Contagion occurs when correlations increase during stress periods
beyond what would be expected from higher volatility alone. This
function computes the correlation matrix in normal and crisis periods
and tests for statistically significant increases.
When to use:
Use contagion analysis for:
- Evaluating diversification reliability: do correlations spike
when you need diversification most?
- Stress testing: adjust portfolio correlations based on
empirically observed crisis behaviour.
- Regime-aware portfolio construction: allocate less to assets
that become highly correlated during crises.
Parameters:
returns_df: Multi-asset return DataFrame with DatetimeIndex.
crisis_dates: Tuple of (start_date, end_date) strings defining
the crisis period.
Returns:
Dictionary containing:
- **normal_corr** (*pd.DataFrame*) -- Correlation matrix during
non-crisis period.
- **crisis_corr** (*pd.DataFrame*) -- Correlation matrix during
the crisis period.
- **corr_change** (*pd.DataFrame*) -- Change in correlation
(crisis - normal).
- **avg_normal_corr** (*float*) -- Average off-diagonal correlation
in normal period.
- **avg_crisis_corr** (*float*) -- Average off-diagonal correlation
in crisis period.
- **contagion_detected** (*bool*) -- True if average crisis
correlation significantly exceeds normal.
- **n_normal** (*int*) -- Number of normal-period observations.
- **n_crisis** (*int*) -- Number of crisis-period observations.
Example:
>>> import pandas as pd, numpy as np
>>> np.random.seed(42)
>>> idx = pd.bdate_range("2019-01-01", periods=500)
>>> returns = pd.DataFrame({
... "A": np.random.normal(0.0005, 0.01, 500),
... "B": np.random.normal(0.0003, 0.012, 500),
... }, index=idx)
>>> result = contagion_analysis(returns, ("2020-02-01", "2020-06-01"))

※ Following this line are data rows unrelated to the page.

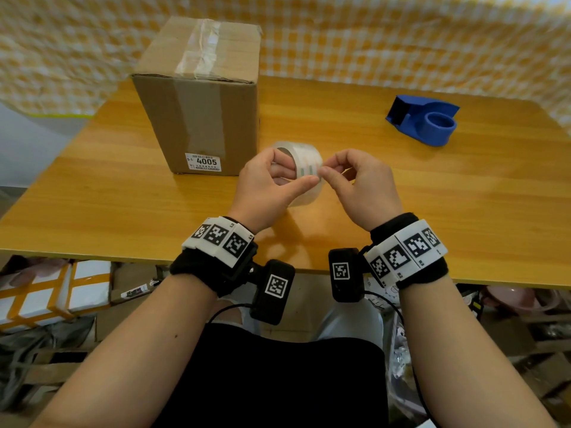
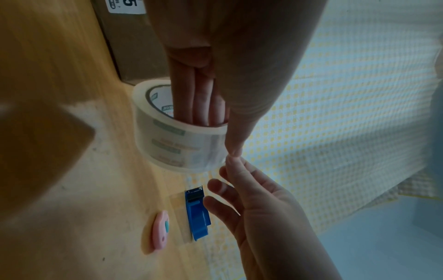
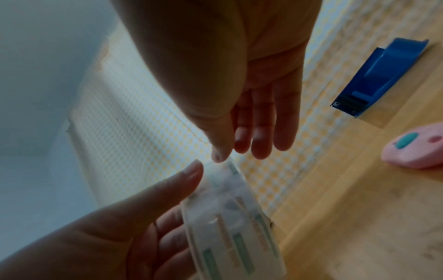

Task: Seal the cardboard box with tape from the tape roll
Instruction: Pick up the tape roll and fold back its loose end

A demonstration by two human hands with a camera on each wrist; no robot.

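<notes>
The tape roll [image 1: 304, 168] was held above the surface [image 1: 401, 193], its hole facing left-right, between both hands: left hand [image 1: 265, 186] gripped it with fingers through the core, right hand [image 1: 361, 186] pinched its outer face.

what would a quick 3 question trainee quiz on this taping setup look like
1. True or false: the left hand has fingers through the tape roll core.
2. The blue dispenser is: A) in the right hand B) lying on the table C) on the cardboard box
3. What colour is the small item near the dispenser?

Key: 1 true; 2 B; 3 pink
</notes>
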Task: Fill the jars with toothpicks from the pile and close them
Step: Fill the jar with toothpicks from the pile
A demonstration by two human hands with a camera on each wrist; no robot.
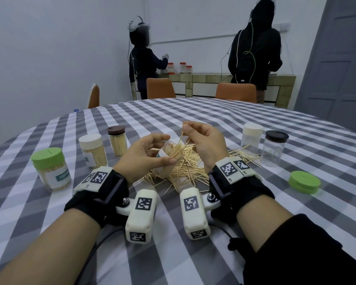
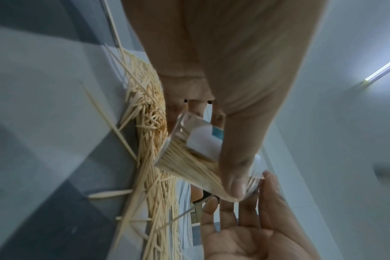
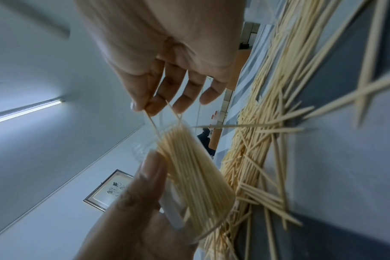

>>> "contagion_detected" in result
True
See Also:
wraquant.risk.stress.joint_stress_test: Apply correlation shocks.
References:
- Forbes & Rigobon (2002), "No Contagion, Only Interdependence:
Measuring Stock Market Comovements"
"""
start = pd.Timestamp(crisis_dates[0])
end = pd.Timestamp(crisis_dates[1])
crisis_mask = (returns_df.index >= start) & (returns_df.index <= end)
normal_mask = ~crisis_mask
crisis_returns = returns_df[crisis_mask].dropna()
normal_returns = returns_df[normal_mask].dropna()
crisis_corr = crisis_returns.corr()
normal_corr = normal_returns.corr()
corr_change = crisis_corr - normal_corr
n = len(returns_df.columns)
def _avg_offdiag(corr_df: pd.DataFrame) -> float:
"""Mean of off-diagonal elements."""
vals = corr_df.values
mask = ~np.eye(n, dtype=bool)
if mask.sum() == 0:
return 0.0
return float(np.mean(vals[mask]))
avg_normal = _avg_offdiag(normal_corr)
avg_crisis = _avg_offdiag(crisis_corr)
# Simple heuristic: contagion detected if crisis correlation is
# substantially higher (> 0.1 absolute increase)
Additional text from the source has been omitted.